Den neuen Google Assistant möchte das Unternehmen aber noch näher an den Kunden bringen. Hierfür hat man am Abend im Rahmen seiner diesjährigen Entwicklerkonferenz Google Home vorgestellt. Dabei handelt es sich um eine kleine Box, die optisch an den hauseigenen OnHub-Router erinnert, vielmehr aber in Konkurrenz zu Amazons Echo treten soll. Die kleine Box ist zunächst ein kleiner Lautsprecher, der per WLAN mit dem Internet und dem hauseigenen Netzwerk verbunden ist. Über ihn können Nutzer nicht nur den Sprachassistenten von Google nutzen und ihn allerlei Fragen stellen, sondern auch einige Smart-Home-Geräte steuern. Google Home steuert auf Wunsch das Licht im Wohnzimmer, die Musik im Wohnzimmer oder aber die Zimmer-Temperatur im Schlafzimmer.

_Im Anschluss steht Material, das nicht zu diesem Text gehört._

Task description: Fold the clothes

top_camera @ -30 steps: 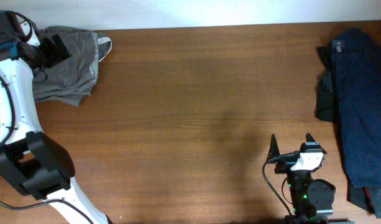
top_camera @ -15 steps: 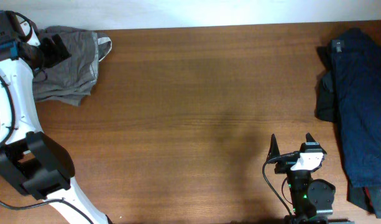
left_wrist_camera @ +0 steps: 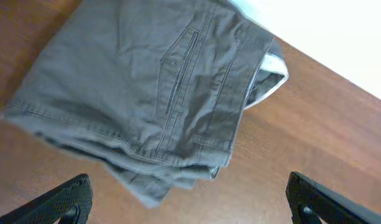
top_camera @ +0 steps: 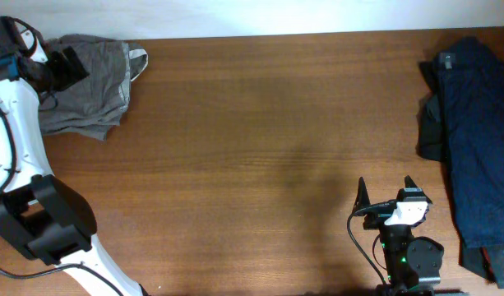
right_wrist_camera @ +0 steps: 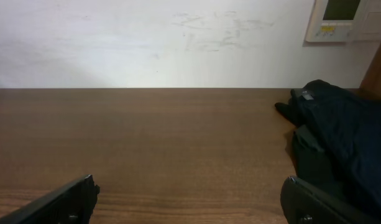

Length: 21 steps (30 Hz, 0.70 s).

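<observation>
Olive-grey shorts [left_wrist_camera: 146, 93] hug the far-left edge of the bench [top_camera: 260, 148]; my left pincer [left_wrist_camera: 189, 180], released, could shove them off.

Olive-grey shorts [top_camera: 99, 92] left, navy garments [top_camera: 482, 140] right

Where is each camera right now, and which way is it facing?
Overhead: fixed above the table, looking straight down; both arms, left claw at the shorts, right claw near the front edge.
Left wrist: above the shorts, looking down; own open fingertips at the bottom corners.
Right wrist: low over the table, facing the wall; fingertips at the bottom corners.
Shared: overhead and right wrist both show the navy garments.
</observation>
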Motion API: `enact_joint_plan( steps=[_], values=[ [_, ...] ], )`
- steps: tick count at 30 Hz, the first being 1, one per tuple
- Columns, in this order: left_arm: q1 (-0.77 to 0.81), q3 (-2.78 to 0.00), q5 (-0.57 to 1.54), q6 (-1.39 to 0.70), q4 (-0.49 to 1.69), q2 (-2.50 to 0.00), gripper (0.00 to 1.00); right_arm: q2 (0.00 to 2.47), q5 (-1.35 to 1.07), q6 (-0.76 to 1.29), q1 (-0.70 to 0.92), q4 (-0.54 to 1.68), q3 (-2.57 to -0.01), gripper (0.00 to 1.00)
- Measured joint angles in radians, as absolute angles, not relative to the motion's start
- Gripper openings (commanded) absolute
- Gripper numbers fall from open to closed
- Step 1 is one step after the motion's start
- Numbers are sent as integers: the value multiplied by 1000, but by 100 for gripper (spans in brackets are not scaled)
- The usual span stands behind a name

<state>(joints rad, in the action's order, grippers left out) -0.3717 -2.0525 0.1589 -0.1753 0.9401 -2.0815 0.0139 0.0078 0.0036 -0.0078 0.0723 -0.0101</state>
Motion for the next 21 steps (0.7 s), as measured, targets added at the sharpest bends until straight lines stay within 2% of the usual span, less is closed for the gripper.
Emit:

Außerdem spielt die Box Musik von gängigen Streaming-Plattformen ab oder bringt das gewünschte Video auf den Fernseher. Wer mehrere Google-Home-Boxen besitzt, kann Google auffordern, die gewünschte Playlist im Badezimmer abzuspielen – all das funktioniert hauptsächlich per Sprachsteuerung.

Google Home soll noch im Laufe des Jahres auf den Markt kommen – den Startschuss weiter eingrenzen oder gar erste Preise nennen, wollte Google am Abend noch nicht. Erste Preview-Geräte sollen Entwickler in den nächsten Tagen erhalten, schließlich sollen sie ihre Apps und Anwendungen auf Google Home ausrichten. Google Home wird Thirdparty-Unterstützung erhalten. Der Google Assistant wird sich aber auch über eine Android- und iOS-App nutzen lassen.